Task directions: Your answer should consist only of the lines below from the one with "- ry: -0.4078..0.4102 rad" through the one with "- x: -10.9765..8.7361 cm", copied exactly.

Exercise input:
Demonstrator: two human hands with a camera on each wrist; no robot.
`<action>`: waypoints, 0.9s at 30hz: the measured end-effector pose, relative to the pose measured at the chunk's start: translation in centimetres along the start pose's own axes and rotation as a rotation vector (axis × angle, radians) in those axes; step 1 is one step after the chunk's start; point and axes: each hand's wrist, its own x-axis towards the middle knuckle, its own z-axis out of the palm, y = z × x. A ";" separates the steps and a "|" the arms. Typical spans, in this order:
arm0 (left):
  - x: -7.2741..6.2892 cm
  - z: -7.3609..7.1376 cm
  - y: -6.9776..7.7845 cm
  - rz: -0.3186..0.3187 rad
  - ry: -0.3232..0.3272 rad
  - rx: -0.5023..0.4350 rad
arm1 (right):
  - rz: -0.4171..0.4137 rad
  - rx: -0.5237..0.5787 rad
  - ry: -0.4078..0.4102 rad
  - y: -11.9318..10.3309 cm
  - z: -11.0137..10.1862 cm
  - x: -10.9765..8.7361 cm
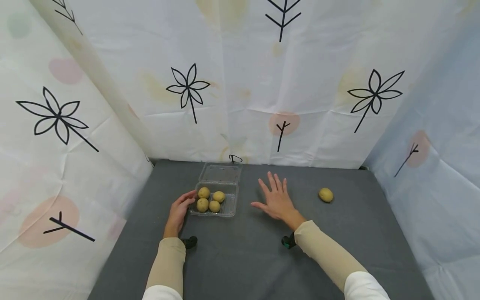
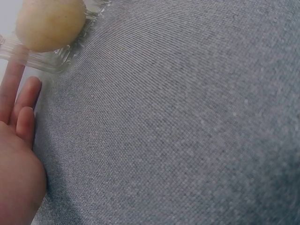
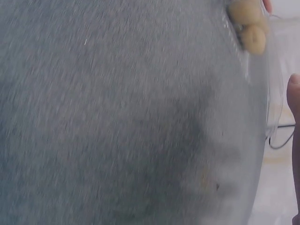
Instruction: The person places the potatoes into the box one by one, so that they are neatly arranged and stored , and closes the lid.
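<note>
A clear plastic clamshell box (image 1: 231,208) lies with its lid (image 1: 221,173) folded back on the grey table. Several small yellow potatoes (image 1: 203,204) sit in its left and middle part. My left hand (image 1: 179,210) is at the box's left side, its fairly straight fingers against the wall; the left wrist view shows a fingertip by the rim, below a potato (image 2: 50,23). To the right of the box, my right hand (image 1: 278,200) is over the table with fingers spread, holding nothing. Only its thumb (image 3: 294,96) shows in the right wrist view.
A single yellow potato (image 1: 326,195) lies on the right of the grey table (image 1: 240,262), beyond my right hand. Patterned white cloth (image 1: 240,83) hangs behind the table and at both sides. A thin black loop (image 1: 235,158) shows at the back edge, behind the lid.
</note>
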 end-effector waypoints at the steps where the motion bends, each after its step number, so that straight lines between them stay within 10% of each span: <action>1: 0.0 0.1 0.0 0.003 -0.003 -0.001 | 0.007 0.000 -0.001 0.3 -0.1 -0.1; 27: 0.0 0.2 0.1 -0.014 0.008 0.000 | 0.185 -0.018 0.046 8.2 -2.8 -3.2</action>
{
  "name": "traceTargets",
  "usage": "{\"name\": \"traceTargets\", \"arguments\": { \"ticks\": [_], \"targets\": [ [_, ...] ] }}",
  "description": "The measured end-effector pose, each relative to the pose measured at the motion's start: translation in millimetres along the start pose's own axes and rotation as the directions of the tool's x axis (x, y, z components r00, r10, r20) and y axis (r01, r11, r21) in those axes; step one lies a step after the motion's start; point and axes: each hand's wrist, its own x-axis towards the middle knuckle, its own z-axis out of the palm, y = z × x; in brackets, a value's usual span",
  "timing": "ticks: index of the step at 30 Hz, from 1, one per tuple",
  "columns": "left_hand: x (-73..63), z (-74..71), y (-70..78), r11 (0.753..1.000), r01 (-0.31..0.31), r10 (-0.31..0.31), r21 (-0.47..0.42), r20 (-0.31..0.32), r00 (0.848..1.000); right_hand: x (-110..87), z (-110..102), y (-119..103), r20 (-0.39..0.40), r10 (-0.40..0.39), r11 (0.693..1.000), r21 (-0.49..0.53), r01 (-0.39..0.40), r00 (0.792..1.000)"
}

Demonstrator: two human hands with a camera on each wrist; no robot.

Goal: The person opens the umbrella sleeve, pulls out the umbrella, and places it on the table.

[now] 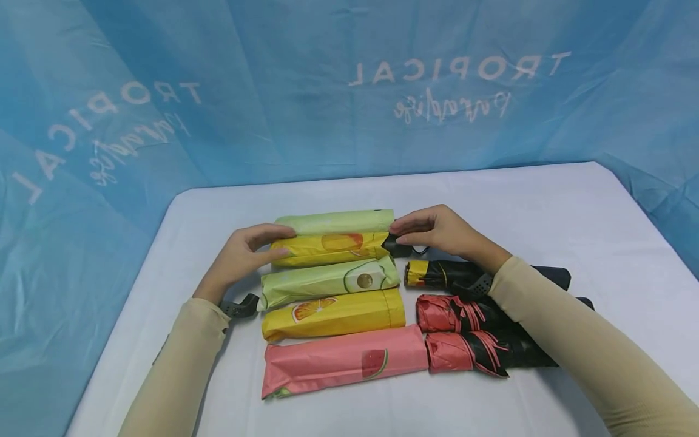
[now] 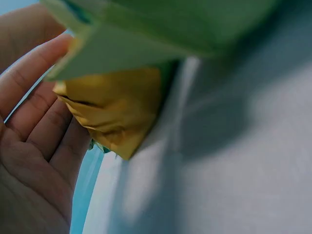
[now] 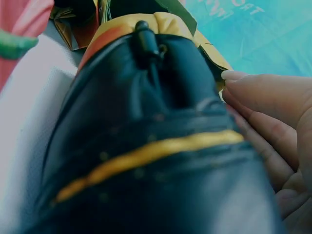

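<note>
Around the left end of a yellow umbrella sleeve (image 1: pixel 333 247) with a mango print, my left hand (image 1: pixel 243 255) holds thumb and fingers on either side. My right hand (image 1: pixel 437 229) pinches at the sleeve's right end, beside a short black piece (image 1: pixel 397 246) with a cord. The wrist views show the left fingers (image 2: pixel 41 105) near the crumpled yellow end (image 2: pixel 114 109) and the right thumb (image 3: pixel 263 92) at a yellow edge. Behind it lies a light green sleeve (image 1: pixel 338 221); in front, a green avocado sleeve (image 1: pixel 311 283).
Nearer lie a yellow orange-print sleeve (image 1: pixel 355 314) and a pink watermelon sleeve (image 1: pixel 327 365). Under my right forearm are a folded black-and-yellow umbrella (image 1: pixel 437 274) and two black-and-pink umbrellas (image 1: pixel 448 312). All lie on a white table (image 1: pixel 524 206) with blue printed cloth (image 1: pixel 327 121) behind.
</note>
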Motion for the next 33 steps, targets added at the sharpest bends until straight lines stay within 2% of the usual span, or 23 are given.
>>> {"name": "traceTargets", "arguments": {
  "ticks": [2,6,8,13,18,25,33],
  "targets": [
    [0.9,0.5,-3.0,1.0,0.01,-0.01,0.024,0.008,1.0,-0.4,0.3,0.7,0.004,-0.007,1.0,-0.016,0.007,1.0],
    [5.6,0.9,-19.0,0.997,0.025,-0.026,0.067,0.015,1.0,-0.6,0.7,1.3,0.005,-0.017,0.998,-0.055,0.017,1.0],
    [7.7,0.8,-28.3,0.996,0.033,-0.035,0.087,0.019,0.999,-0.5,1.0,1.6,0.014,-0.006,0.996,-0.092,0.007,1.0],
    [8.5,0.9,-37.1,0.994,0.036,-0.043,0.107,0.067,0.997,0.2,2.6,4.4,0.042,0.028,0.982,-0.189,-0.019,0.999],
    [7.2,1.1,-40.4,0.99,0.01,-0.022,0.141,0.081,0.997,0.6,6.2,5.8,0.044,0.044,0.959,-0.28,-0.03,0.998],
    [6.7,3.1,-37.9,0.985,0.055,-0.059,0.164,0.021,0.998,1.4,8.3,7.2,0.029,0.022,0.931,-0.366,-0.01,0.999],
    [7.0,4.5,-36.8,0.98,0.128,-0.127,0.154,-0.017,0.992,1.7,7.1,7.4,0.021,0.028,0.946,-0.323,-0.02,0.999]
  ]
}}
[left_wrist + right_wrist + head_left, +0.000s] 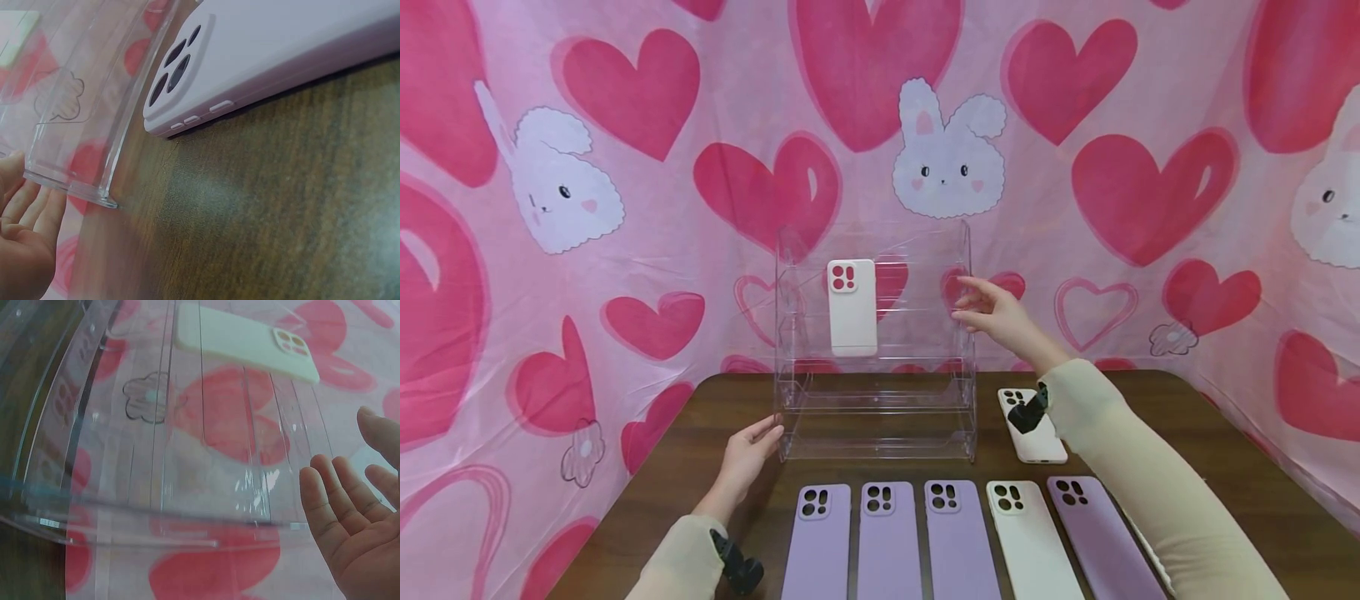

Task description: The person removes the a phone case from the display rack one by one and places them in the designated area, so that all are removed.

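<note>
A clear tiered acrylic rack (872, 450) stands on the table, with a white phone case (853, 321) upright on one of its upper tiers, left of the middle. My left hand (748, 450) is at the rack's lower left side, its fingertips right at the clear edge, as the left wrist view also shows. Beside the rack's upper right side is my right hand (996, 312), fingers parted and extended. In the right wrist view that hand (362, 525) has nothing between thumb and fingers.
Purple phone cases (887, 542) and a white one (1030, 542) lie in a row along the near part of the brown table (662, 483). Another white case (1037, 437) lies right of the rack, partly covered by the right wrist's camera. A pink heart-patterned cloth (865, 183) hangs behind.
</note>
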### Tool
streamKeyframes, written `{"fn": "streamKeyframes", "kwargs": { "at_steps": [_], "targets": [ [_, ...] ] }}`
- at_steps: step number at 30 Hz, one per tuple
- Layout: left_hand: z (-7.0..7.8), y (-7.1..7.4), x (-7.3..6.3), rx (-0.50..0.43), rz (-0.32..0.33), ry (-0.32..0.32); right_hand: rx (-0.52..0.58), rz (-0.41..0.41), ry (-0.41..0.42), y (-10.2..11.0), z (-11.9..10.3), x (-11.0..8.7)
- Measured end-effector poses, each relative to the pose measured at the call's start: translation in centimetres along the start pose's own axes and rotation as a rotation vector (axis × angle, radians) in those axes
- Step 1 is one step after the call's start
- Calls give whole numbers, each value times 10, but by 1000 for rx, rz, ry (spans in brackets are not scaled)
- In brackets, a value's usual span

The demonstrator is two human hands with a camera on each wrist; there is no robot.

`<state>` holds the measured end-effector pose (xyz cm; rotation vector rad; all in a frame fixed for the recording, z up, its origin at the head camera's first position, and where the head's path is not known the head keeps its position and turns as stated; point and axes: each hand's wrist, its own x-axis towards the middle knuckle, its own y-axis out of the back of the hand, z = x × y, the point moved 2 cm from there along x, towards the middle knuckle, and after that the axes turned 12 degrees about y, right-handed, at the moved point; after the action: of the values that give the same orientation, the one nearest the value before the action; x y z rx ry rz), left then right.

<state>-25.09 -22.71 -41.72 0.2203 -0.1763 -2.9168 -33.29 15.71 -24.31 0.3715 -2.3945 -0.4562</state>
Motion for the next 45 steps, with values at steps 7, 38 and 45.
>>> {"fn": "streamKeyframes", "kwargs": {
  "at_steps": [7,38,45],
  "targets": [
    [-1,1,0,15,4,0,11,-31,-9,-23,-4,13],
    [-1,1,1,33,-9,5,103,-63,-132,-100,13,45],
    [-1,1,1,21,-2,6,109,-38,-130,-113,16,53]
  ]
}}
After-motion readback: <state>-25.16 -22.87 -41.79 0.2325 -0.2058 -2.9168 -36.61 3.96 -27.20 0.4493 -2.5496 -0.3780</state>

Task result:
  - ry: -0.4078..0.4102 rad
  - y: -11.9318..10.3309 cm
  - z: -11.0137..10.1862 cm
  - x: -10.9765..8.7361 cm

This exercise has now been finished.